Un bell’articolo di Marco Filoni su pagina 99 ci parla di rete e potere (lo trovate qui) e introduce nel discorso sull’utilizzo dei social il concetto di un filosofo sud-coreano; quello della sciame. Lo sciame non si muove in maniera collettiva per un interesse collettivo; per Byung-Chul Han lo sciame digitale non ha un’anima, non ha uno spirito. Prima, la massa aveva una sua identità, aveva scopi comuni. Oggi invece lo sciame raggruppa individui che non diventano mai un “Noi”, non si esprime mai con una sola voce “Secondo Han – scrive Filoni su Pagina99 – il sentimento che accomuna la gente del web è lo stato di eccitazione: esser eccitati è la norma, il registro della comunicazione è l’emotività, un registro molto più vicino al parlato che non allo scritto. Pure le ondate di indignazione, «efficaci nel mobilitare e nel mantenere desta l’attenzione», scrive Han, «non sono in grado di strutturare un discorso: montano all’improvviso e si disfano altrettanto velocemente»”.

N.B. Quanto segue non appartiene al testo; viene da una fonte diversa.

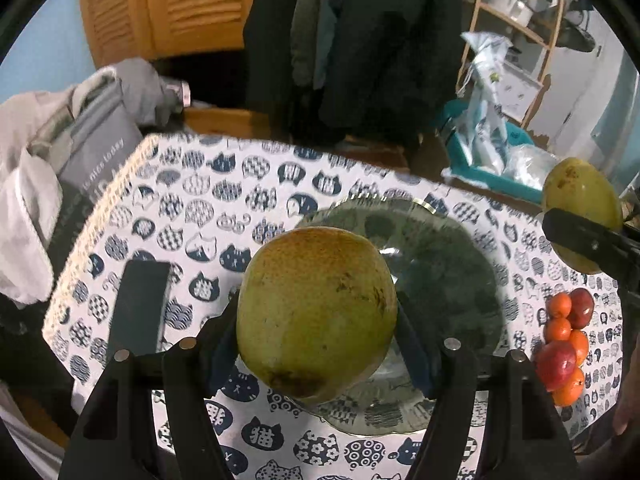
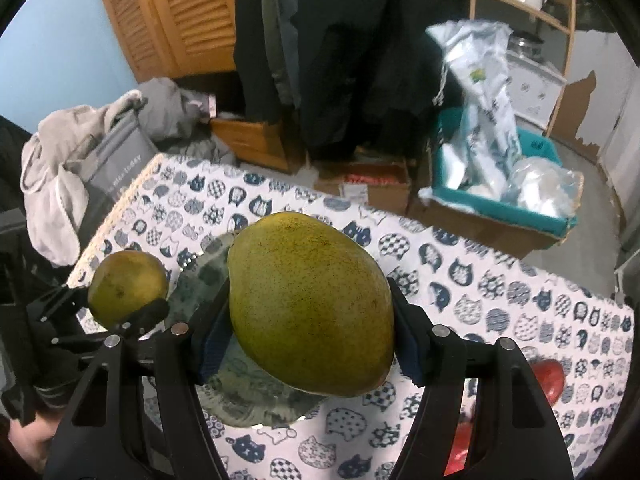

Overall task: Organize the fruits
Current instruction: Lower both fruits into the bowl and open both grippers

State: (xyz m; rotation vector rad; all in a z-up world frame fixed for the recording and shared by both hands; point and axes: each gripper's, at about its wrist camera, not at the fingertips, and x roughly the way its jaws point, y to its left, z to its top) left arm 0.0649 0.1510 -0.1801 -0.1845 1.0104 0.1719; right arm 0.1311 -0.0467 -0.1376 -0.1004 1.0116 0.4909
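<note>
The left gripper (image 1: 316, 344) is squeezing a fat green mango (image 1: 316, 312), its long way running up from the jaws. The right gripper (image 2: 308, 344) is squeezing a smooth, speckled second mango (image 2: 310, 304), leaning left. Both are hanging over a round glass plate (image 1: 452, 264) on a cat-print tablecloth (image 1: 224, 196). Small red and orange fruits (image 1: 566, 340) are lying right of the left jaws.

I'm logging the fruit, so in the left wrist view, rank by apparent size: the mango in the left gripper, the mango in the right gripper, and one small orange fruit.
1. Left gripper's mango, largest, though closest to the camera.
2. Right gripper's mango, partly hidden; true sizes may be similar.
3. Small orange fruit, smallest.
</note>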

Manca il discorso. Non solo a livello digitale; manca il discorso a maggior ragione nello spezzatino individualistico che è diventato il lavoro contemporaneo, la vita contemporanea. E vince la pancia del ‘muoiano pure i messicani’ perché vivano gli operai dell’automotive Usa. Certo si può criticare nel caso specifico che la delocalizzazione è comunque asservita al capitale. Il che spesso è vero, ma non sposta la questione.

LA DOMANDA

La domanda che pone questo rapporto di potere fra una massa non collettiva incapace di ‘noi’, una avanguardia anche estesa incapace di essere classe dirigente (non dominante) e i falsi profeti della ‘pancia’, riguarda ancora una volta la capacità di una comunità strutturata di fornire strumenti e un percorso pedagogico, un binario per avere i fondamentali necessari per esercitare scelte consapevoli. Accrescere non solo la ricchezza o la sicurezza, ma anche e soprattutto la cultura come elemento di mediazione e di consapevolezza.

Come nel linguaggio l’eccitazione social di cui parla il filosofo sud coreano cerca ormai solo consenso sociale, il percorso da costruire è quello invece di dimostrare che ogni uomo è un cammino di conoscenza che può spostare i nostri orizzonti ben al di là di rigidi confini.

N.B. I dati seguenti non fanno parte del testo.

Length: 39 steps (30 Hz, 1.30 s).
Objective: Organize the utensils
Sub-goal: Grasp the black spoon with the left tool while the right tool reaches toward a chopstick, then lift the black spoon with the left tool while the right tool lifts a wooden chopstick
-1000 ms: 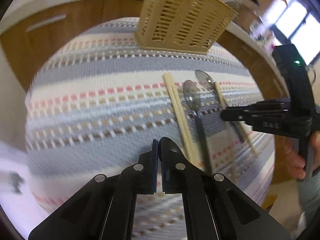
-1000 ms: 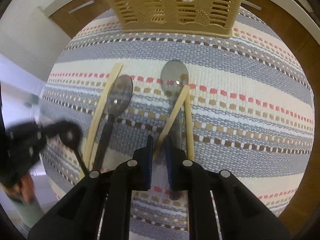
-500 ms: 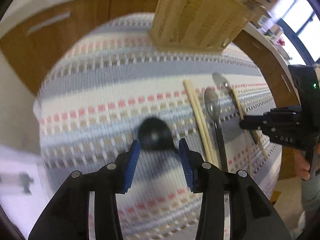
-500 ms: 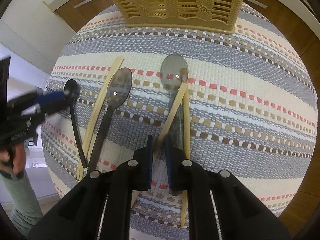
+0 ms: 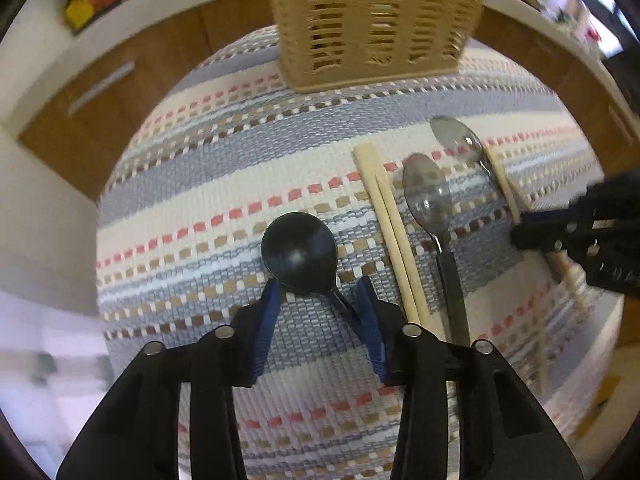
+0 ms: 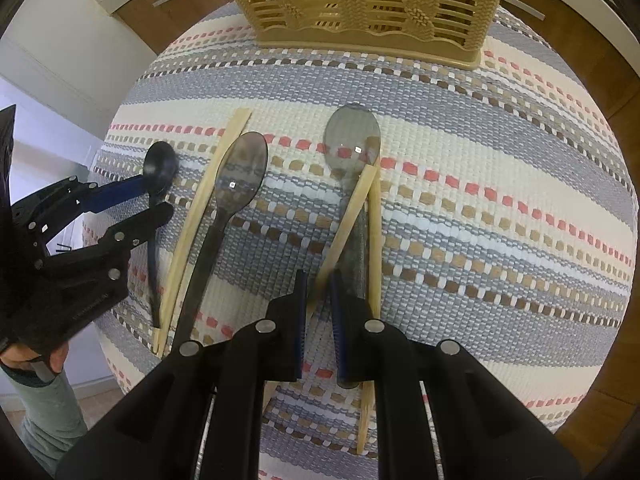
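A black spoon [image 5: 299, 254] lies on the striped woven mat [image 5: 224, 184], its handle running back between my open left gripper's [image 5: 318, 290] jaws; it also shows in the right wrist view [image 6: 160, 168]. To its right lie a pair of wooden chopsticks [image 5: 390, 224], a grey spoon [image 5: 428, 200], a second grey spoon [image 5: 456, 138] and another chopstick pair. My right gripper [image 6: 319, 280] is shut on one chopstick [image 6: 348, 220] of the right pair, which crosses the second grey spoon [image 6: 352, 136].
A tan slotted utensil basket [image 5: 376, 20] stands at the mat's far edge, also in the right wrist view [image 6: 360, 0]. Wooden cabinet fronts and a white counter edge lie beyond. The left chopsticks [image 6: 200, 216] and grey spoon [image 6: 240, 176] lie side by side.
My left gripper opened and let the black spoon down onto the mat, left of the chopsticks. The right gripper has stayed shut on its chopstick.
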Tool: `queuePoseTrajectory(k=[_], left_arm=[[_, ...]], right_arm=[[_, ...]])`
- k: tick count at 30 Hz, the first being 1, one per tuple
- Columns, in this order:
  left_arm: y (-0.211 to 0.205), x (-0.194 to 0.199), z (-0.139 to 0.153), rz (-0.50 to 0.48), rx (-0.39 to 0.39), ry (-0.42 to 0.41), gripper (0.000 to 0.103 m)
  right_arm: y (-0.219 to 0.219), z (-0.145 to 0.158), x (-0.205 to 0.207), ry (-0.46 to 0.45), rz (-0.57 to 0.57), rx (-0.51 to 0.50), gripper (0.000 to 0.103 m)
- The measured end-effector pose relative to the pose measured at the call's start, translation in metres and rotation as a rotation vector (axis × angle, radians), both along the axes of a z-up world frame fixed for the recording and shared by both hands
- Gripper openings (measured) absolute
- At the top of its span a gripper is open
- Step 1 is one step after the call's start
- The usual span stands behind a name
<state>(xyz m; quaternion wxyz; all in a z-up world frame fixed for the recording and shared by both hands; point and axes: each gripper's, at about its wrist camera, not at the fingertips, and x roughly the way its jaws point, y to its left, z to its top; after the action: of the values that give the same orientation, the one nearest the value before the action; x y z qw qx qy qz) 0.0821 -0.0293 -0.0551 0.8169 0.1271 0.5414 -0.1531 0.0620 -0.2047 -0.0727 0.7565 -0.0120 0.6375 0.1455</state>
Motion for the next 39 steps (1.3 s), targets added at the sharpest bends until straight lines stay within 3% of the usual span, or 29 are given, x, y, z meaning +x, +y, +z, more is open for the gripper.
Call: queuePoseTrajectory(k=[4, 5, 9, 15, 21, 27, 31, 39], left_arm=[[-0.014, -0.001, 0.001, -0.048, 0.029, -0.012, 0.007], [-0.015, -0.001, 0.000, -0.056, 0.036, -0.015, 0.006], [-0.014, -0.005, 0.002, -0.066, 0.027, -0.032, 0.004], [0.011, -0.014, 0.026, -0.039, -0.125, -0.096, 0.004], [0.027, -0.020, 0.075, -0.030, -0.252, -0.222, 0.004], [0.031, -0.016, 0.143, -0.036, -0.426, -0.401, 0.004], [0.029, -0.019, 0.185, -0.049, -0.497, -0.508, 0.004], [0.005, 0.022, 0.221, -0.047, -0.580, -0.634, 0.004]], right_arm=[[0.003, 0.000, -0.001, -0.011, 0.018, -0.013, 0.010], [0.004, 0.000, -0.001, -0.018, 0.028, -0.016, 0.010], [0.009, 0.001, -0.007, -0.041, 0.052, 0.008, 0.004], [0.008, 0.021, -0.015, -0.128, 0.071, 0.046, 0.004], [0.000, 0.058, -0.016, -0.236, 0.067, 0.107, 0.004], [-0.011, 0.117, -0.012, -0.414, 0.070, 0.177, 0.004], [-0.019, 0.159, -0.007, -0.553, 0.051, 0.214, 0.004], [-0.042, 0.230, 0.018, -0.835, -0.034, 0.261, 0.004]])
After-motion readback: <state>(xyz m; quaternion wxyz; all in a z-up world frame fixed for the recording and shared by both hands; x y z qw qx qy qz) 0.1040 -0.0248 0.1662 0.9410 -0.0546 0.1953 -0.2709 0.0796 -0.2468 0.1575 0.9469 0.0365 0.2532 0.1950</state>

La paura nasce dall’ignoto. E non a caso nelle crisi le paure crescono, quelle sociali, quelle legate alle condizioni economiche, quelle utilizzate per speculare politicamente o finanziariamente. Vale anche in questo ‘momento di forze’ che non si bilanciano, il gioco delle responsabilità. Responsabilità che toccano maggiormente chi le nota e capisce, vede e riflette anche quando non vorrebbe altro che agire di impulso. Ma finirebbe per agire come la ‘pancia’ che si agita negli strati bisognosi di messaggi poveri e promesse decise.

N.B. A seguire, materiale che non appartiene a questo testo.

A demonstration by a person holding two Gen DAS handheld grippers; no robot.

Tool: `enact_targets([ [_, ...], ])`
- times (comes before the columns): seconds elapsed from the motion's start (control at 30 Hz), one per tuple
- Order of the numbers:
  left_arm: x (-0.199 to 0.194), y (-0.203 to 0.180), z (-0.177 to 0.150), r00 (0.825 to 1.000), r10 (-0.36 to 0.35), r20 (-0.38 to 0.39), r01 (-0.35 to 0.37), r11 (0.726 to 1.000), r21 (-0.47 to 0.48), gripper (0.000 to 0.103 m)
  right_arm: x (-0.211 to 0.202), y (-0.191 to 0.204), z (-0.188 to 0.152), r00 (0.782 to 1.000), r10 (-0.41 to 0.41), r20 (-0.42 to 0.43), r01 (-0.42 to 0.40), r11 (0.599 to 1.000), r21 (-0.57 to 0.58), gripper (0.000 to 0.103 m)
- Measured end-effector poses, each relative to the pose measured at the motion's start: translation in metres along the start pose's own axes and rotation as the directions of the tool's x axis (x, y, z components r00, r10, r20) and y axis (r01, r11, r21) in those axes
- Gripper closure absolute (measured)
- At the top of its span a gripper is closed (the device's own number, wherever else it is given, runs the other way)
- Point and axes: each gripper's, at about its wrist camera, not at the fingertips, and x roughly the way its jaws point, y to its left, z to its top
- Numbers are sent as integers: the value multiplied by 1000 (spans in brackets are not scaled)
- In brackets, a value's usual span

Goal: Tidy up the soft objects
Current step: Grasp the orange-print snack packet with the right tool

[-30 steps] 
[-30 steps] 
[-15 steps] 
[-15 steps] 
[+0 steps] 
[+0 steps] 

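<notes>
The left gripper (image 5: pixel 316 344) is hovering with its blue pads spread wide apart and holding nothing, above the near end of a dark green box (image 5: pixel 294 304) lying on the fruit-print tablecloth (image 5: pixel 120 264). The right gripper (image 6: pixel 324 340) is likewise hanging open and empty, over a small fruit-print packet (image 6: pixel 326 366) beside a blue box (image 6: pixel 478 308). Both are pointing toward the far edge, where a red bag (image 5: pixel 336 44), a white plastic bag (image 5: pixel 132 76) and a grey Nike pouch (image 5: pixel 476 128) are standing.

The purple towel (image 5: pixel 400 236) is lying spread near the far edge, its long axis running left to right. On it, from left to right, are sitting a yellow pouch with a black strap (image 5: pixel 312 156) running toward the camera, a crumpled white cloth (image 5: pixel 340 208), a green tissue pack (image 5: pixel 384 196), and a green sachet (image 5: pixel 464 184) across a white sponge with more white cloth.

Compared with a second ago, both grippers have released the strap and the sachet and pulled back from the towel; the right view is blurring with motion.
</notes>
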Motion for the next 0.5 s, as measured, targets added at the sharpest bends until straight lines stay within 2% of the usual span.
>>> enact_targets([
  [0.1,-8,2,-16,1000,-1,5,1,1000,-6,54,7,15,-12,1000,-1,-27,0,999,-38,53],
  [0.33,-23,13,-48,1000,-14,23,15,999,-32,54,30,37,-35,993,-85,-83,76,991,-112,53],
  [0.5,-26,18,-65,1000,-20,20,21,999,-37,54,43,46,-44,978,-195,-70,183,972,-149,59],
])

“Dio ci protegge”, dice il nuovo presidente degli Stati Uniti, mentre ‘restituisce’ il potere al popolo. Quella di Trump è una formula vuota, un discorso vuoto e pericoloso, perché nasconde quelle che sono le regole degli affari, del potere personale, di una visione primitiva del potere. Come chiude il tagliente editoriale del britannico The Guardian: “The time for empty talk is over,” said President Trump today. “Now arrives the hour of action.” At home and abroad, and in the light of today’s speech, that is a truly terrifying prospect.